Return only the lines of the data below from the line with "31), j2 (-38" up to and including the line with "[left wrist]", exactly as written, with the pictures omitted.

========

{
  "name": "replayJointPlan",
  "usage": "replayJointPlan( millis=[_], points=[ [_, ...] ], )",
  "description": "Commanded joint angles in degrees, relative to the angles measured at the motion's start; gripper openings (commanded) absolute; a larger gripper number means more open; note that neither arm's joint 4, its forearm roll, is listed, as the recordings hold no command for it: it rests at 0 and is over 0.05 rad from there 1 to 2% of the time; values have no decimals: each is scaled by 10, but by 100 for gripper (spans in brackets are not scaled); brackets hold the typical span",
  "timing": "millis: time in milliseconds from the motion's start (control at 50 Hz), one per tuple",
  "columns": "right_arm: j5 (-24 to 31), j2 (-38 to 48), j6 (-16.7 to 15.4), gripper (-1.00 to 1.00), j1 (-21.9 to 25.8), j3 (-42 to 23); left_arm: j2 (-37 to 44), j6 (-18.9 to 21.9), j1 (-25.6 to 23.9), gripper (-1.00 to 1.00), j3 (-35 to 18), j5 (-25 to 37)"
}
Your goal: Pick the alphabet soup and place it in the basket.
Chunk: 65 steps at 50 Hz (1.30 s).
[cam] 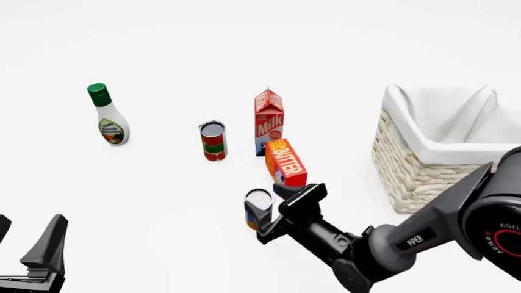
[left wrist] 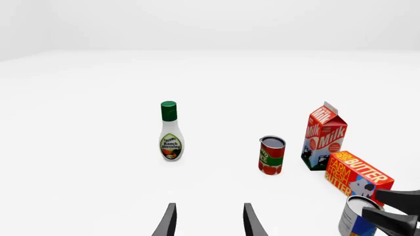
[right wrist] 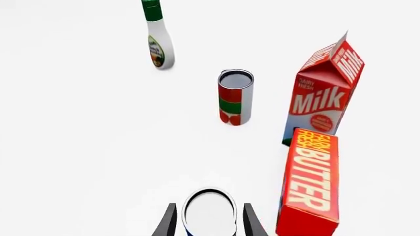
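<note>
White table (cam: 163, 201): right gripper (right wrist: 208, 223) around alphabet soup (right wrist: 208, 212)

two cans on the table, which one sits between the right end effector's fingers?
The alphabet soup, blue-labelled, beside the butter box, sits inside the right end effector. The red-and-green can stands farther off, untouched.

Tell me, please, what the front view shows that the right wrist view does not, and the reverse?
Only the front view shows the basket, standing to the right of the groceries, and the left gripper, open and holding nothing at the near left. Only the right wrist view shows, close up, the right gripper with one finger on each side of the alphabet soup; whether they touch it is unclear. Both show the alphabet soup, the butter box, the milk carton, the red-and-green can and the ranch dressing bottle.
</note>
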State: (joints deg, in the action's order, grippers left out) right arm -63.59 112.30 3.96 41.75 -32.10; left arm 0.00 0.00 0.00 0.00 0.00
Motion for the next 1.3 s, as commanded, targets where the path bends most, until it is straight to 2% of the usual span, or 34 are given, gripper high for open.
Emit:
replayJointPlan(
  millis=[20, 1120, 1140, 1300],
  points=[
    [-5, 23, 3, 100, 0, -10, 0, 0, 0, 100, 0, 0],
    [-4, 85, 6, 100, 3, -43, 0, 0, 0, 100, 0, 0],
    [-4, 85, 6, -100, 3, -43, 0, 0, 0, 100, 0, 0],
    [-6, 86, 6, -100, 5, -41, 0, 0, 0, 100, 0, 0]
  ],
)
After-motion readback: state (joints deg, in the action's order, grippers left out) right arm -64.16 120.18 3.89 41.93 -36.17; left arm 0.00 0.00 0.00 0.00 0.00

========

- [WRITTEN ANSWER]:
  "columns": "right_arm: j5 (-24 to 31), j2 (-38 to 48), j6 (-16.7 to 15.4), gripper (-1.00 to 1.00), j1 (-21.9 to 25.8), j3 (-42 to 23); left_arm: j2 (-37 to 44), j6 (-18.9 to 21.9), j1 (-25.6 to 23.9), gripper (-1.00 to 1.00), j3 (-35 to 18), j5 (-25 to 37)"
}
Your goal: Pick the alphabet soup and place it in the basket.
Chunk: 65 steps at 50 Hz (1.30 s).
[cam] 
[left wrist] 

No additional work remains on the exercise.